Written for Ubuntu maintenance check by Nick Barcet on 2009-04-15

A few people wanted to be able to generate a full list of packages that are maintained and now for how long. This is now possible with the --all option.
Fixes include the previous omission of packages that were in main but not directly used in desktop, server or kubuntu seeds. They are now listed as 18mo maintenance by default.
Also added some code so that kernels shoudl always be marked with their correct maintenance life.

New version - caching, better output

Written for Ubuntu maintenance check by Nick Barcet on 2009-04-03

Thanks to Kees Cook, maintenance check now caches the information it downloads in order to computes the maintenance period for packages (germinate output for seeds). The output now list in which seeds the package was found.

Updated .

New version - seeds updated

Written for Ubuntu maintenance check by Nick Barcet on 2008-12-24

* The seeds have now been updated for dapper, hardy, intrepid and jaunty and this has now been reflected in the script. This means that the results should now be valid -> it's time to test and report discrepancies.
* Kees added a --verbose option and helped me clean up some code. Thanks

First upload of the maintenance-check script

Written for Ubuntu maintenance check by Nick Barcet on 2008-11-27

I have been working on a script that provides a list of packages that are installed on a machine and reports its maintenance status.
It is not yet completely tested, but I guess you could help me find if there is something wrong with it.

usage: maintenance-check [-f] [release [release...]]

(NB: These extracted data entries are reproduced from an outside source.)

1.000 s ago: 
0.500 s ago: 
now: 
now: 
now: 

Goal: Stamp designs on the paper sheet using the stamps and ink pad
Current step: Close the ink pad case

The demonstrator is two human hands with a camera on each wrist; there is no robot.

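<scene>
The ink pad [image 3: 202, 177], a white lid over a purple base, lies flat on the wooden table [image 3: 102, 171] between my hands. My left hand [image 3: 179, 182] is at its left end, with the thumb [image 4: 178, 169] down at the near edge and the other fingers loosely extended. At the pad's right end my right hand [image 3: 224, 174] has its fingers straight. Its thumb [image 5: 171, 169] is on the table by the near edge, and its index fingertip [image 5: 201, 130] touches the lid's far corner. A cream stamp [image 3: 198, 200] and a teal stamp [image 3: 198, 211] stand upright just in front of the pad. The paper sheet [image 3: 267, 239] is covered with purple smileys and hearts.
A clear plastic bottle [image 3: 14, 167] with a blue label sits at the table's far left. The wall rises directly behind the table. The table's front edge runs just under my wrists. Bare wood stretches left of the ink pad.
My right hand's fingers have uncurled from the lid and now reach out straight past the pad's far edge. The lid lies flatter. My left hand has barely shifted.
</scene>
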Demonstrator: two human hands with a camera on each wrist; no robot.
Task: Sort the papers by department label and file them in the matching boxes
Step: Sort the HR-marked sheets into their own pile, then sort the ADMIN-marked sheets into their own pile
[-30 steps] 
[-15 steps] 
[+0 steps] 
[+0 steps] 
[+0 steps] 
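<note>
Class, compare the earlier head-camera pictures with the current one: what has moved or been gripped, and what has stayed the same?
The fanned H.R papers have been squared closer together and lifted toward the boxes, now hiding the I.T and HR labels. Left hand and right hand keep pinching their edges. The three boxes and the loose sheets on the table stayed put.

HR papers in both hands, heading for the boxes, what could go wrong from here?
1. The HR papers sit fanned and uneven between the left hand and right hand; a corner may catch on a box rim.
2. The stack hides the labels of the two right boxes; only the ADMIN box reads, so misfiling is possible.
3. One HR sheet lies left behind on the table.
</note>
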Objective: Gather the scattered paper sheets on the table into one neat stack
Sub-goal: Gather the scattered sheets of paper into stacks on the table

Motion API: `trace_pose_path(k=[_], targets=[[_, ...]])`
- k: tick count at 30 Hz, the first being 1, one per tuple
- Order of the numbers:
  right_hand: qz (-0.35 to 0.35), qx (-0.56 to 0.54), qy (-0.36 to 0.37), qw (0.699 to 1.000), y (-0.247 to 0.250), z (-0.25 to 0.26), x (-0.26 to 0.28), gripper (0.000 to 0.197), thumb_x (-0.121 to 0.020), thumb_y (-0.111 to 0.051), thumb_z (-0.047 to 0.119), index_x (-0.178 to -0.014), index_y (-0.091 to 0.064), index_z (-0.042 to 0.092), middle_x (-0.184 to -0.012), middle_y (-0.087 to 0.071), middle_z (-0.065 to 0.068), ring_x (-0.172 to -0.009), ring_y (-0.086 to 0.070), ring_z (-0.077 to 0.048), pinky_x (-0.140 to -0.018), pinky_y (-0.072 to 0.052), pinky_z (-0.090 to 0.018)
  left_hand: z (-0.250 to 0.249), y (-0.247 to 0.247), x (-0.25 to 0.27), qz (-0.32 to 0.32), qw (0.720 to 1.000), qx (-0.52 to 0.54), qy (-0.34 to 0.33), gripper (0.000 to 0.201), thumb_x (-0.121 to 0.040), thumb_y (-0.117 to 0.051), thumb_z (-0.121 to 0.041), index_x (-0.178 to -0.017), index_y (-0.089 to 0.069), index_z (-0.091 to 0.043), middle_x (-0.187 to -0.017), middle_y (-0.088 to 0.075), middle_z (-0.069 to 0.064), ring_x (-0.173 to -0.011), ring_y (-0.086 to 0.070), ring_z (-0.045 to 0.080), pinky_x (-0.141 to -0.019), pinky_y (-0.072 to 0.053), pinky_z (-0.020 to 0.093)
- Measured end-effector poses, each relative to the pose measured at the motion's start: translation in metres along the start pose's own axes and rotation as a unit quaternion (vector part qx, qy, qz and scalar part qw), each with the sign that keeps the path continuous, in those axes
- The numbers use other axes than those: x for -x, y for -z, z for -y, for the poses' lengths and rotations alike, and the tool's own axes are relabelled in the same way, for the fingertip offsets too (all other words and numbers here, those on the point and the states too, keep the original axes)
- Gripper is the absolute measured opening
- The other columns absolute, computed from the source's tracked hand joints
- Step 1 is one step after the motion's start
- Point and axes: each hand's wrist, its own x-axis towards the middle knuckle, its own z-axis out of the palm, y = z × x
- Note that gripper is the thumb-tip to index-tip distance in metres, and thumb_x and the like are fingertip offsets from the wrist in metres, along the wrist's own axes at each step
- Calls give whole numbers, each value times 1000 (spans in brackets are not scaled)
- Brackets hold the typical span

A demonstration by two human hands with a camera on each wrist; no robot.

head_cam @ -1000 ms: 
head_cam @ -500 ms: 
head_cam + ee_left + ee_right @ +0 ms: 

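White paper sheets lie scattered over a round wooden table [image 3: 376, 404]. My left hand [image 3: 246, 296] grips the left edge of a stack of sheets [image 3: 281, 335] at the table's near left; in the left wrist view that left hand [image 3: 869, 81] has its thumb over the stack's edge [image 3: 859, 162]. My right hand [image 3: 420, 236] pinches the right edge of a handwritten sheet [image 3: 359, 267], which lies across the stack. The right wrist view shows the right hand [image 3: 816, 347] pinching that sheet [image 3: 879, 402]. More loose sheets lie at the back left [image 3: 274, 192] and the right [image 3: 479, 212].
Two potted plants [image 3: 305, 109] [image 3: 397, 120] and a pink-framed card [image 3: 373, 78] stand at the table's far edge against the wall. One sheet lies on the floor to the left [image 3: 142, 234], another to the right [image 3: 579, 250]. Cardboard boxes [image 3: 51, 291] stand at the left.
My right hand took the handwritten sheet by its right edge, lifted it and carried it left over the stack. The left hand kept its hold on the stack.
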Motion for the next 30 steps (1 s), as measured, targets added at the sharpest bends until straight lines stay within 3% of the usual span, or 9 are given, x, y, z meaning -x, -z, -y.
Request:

release Specifies the release to parse from.
Defaults to the system release
-f, --filter value possible values are:
n - not officially maintained
u - ubuntu desktop
k - kubuntu desktop
s - ubuntu server

Known issues:
* For releases prior to Hardy, I have yet to modify the seed structure
so that I can distinguish between what's not shipped on cd but supported
and what's not supported at all, so some packages may show as
unsupported while they should.
* Due to the way kernels are updated, the updated kernel packages are
shown as unsupported while they of course are.